The dependency gate runs pip-audit -r requirements.txt --strict --desc against the pinned manifest. --strict fails the build on any package carrying a known advisory and --desc prints the advisory text into the log, so the diff between a passing and failing run is a single pinned version.

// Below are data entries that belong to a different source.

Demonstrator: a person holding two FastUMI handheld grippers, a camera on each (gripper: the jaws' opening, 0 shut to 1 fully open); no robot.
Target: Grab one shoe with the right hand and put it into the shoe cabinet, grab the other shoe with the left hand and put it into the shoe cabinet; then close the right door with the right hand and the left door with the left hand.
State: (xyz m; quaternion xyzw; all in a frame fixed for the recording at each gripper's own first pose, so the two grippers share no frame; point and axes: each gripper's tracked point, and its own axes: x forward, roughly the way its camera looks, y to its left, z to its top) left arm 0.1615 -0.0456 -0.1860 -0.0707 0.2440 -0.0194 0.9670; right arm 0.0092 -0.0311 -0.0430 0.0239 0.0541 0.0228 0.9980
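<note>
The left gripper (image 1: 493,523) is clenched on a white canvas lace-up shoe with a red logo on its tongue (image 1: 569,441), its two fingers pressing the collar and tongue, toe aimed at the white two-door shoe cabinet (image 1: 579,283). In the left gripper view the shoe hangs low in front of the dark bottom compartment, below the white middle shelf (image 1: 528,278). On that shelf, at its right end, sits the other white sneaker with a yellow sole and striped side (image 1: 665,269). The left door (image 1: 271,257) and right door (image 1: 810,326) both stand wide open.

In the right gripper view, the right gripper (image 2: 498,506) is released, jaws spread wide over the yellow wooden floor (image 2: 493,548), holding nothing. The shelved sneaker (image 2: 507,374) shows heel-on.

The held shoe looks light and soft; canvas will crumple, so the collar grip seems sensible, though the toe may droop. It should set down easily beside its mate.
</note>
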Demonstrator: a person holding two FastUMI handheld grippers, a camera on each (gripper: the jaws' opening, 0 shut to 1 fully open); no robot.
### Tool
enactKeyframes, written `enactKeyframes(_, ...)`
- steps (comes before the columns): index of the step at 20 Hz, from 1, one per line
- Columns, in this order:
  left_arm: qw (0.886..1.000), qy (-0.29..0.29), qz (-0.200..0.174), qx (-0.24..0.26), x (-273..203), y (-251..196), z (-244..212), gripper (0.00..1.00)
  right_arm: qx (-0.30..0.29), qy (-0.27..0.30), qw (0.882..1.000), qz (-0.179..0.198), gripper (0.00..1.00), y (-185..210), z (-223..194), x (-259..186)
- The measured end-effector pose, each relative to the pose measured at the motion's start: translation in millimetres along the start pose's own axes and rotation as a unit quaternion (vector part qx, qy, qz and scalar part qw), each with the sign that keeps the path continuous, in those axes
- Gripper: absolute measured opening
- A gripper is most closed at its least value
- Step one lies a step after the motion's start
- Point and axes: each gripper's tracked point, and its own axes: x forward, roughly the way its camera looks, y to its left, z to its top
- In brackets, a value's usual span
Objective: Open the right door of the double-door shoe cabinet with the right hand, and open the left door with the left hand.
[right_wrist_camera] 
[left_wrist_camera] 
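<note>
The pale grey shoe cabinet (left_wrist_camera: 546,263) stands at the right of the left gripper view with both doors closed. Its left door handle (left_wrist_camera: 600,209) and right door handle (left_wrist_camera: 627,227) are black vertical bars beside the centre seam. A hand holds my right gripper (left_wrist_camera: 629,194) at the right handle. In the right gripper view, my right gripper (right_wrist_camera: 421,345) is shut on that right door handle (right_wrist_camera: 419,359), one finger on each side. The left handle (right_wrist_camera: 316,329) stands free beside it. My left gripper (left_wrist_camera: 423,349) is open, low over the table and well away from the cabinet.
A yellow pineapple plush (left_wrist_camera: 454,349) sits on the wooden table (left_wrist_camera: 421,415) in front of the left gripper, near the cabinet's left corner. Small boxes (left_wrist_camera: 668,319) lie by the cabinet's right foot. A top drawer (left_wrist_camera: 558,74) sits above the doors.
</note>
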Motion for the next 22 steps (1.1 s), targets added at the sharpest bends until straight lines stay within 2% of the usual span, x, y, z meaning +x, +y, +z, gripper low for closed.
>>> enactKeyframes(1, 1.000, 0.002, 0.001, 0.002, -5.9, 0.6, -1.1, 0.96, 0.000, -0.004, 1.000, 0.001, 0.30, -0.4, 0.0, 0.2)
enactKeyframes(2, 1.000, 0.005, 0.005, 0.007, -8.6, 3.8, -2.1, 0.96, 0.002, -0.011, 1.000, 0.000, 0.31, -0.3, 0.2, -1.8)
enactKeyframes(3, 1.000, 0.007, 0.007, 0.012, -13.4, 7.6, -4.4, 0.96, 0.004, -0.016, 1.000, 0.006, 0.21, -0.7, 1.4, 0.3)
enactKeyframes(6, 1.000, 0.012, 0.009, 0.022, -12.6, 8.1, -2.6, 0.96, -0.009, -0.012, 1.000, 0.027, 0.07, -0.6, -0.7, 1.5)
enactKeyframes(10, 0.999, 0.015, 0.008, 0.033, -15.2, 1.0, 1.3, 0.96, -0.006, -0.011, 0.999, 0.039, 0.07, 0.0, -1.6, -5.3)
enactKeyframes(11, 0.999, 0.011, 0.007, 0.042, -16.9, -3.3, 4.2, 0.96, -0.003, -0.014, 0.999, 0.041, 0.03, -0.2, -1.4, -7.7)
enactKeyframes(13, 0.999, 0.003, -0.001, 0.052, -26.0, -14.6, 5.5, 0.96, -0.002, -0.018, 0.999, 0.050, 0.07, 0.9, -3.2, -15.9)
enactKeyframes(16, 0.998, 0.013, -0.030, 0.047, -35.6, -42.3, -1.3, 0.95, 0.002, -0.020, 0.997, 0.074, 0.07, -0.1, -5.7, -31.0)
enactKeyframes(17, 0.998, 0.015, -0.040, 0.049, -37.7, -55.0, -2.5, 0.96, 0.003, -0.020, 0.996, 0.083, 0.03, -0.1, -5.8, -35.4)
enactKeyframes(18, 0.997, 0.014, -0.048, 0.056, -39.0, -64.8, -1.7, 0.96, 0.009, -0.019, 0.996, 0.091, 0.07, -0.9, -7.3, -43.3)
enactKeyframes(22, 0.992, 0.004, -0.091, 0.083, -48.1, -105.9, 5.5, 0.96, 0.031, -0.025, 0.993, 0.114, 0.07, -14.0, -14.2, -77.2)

SARIF and the Security tab

Semgrep is invoked with generateSarif: "1" and the SARIF file is uploaded through github/codeql-action/upload-sarif@v3 with if: always(), so findings surface under the repository's Security tab and as inline pull-request annotations rather than living only in the job log. Uploading on always() means a failing SAST run still publishes its findings instead of swallowing them when the step exits non-zero.

SOC notifier

The final notify-soc job posts the run outcome, repository, commit, actor, status, and a link back to the run, to a Shuffle webhook, passing PIPELINE_STATUS: ${{ needs.test.result }} so the payload reflects whether the gates actually passed. The notifier in scripts/notify_soc.py uses only the Python standard library, validates the webhook is an http(s) URL, and degrades gracefully: if SHUFFLE_WEBHOOK_URL is unset the job no-ops instead of failing the build.

def main():
 hook = os.environ.get("SHUFFLE_WEBHOOK_URL")
 if not hook:
 print("SHUFFLE_WEBHOOK_URL not set, skipping SOC notification")
 return 0
 if not hook.lower().startswith(("https://", "http://")):
 print("SHUFFLE_WEBHOOK_URL must be an http(s) URL", file=sys.stderr)
 return 1
 event = build_event()
 body = json.dumps(event).encode("utf-8")
 req = request.Request(
 hook, data=body, headers={"Content-Type": "application/json"}, method="POST"
 )

A network failure reaching the webhook returns 0 on purpose, the SOC being unreachable should not flip an otherwise-green build red. In the homelab this webhook feeds a SOC automation lab, so a failed security gate opens a TheHive case the same way a Wazuh alert does.

The sample app + tests

The target is a minimal Flask task API, health, list, create, fetch, and delete endpoints backed by a lock-guarded in-memory store. Five pytest tests cover the happy path plus the edge cases that matter for an API: missing required fields return 400, unknown task IDs return 404, and deletes return 204. The store is reset between tests so each runs against a clean fixture.

def test_delete(client):
 created = client.post("/tasks", json={"title": "temp"}).get_json()["task"]
 assert client.delete(f"/tasks/{created['id']}").status_code == 204
 assert client.get(f"/tasks/{created['id']}").status_code == 404


def test_missing_task(client):
 assert client.get("/tasks/999").status_code == 404

The app itself binds to 127.0.0.1 and never sets debug=True, so it passes its own custom Semgrep rules, the rules are written against the mistakes the app deliberately avoids.

What fails the build

Each gate fails the run for a concrete, reproducible reason, and because every gate is its own job the red check names the cause directly:

  • lint, ruff finds a style violation or an S security-rule hit
  • sast, any ERROR-severity Semgrep finding, custom or upstream (debug=True, shell=True on non-literal input, jwt.decode without verification)
  • secrets, gitleaks matches a credential anywhere in PR history that is not allowlisted
  • dependencies, pip-audit --strict hits a pinned package with a known advisory
  • test, any of the five pytest tests regresses

Running make all executes the same chain locally, lint sast secrets deps test, given semgrep and gitleaks on the PATH and the rest pip-installed by make install, so a developer sees the same failure before pushing that the pipeline would surface after.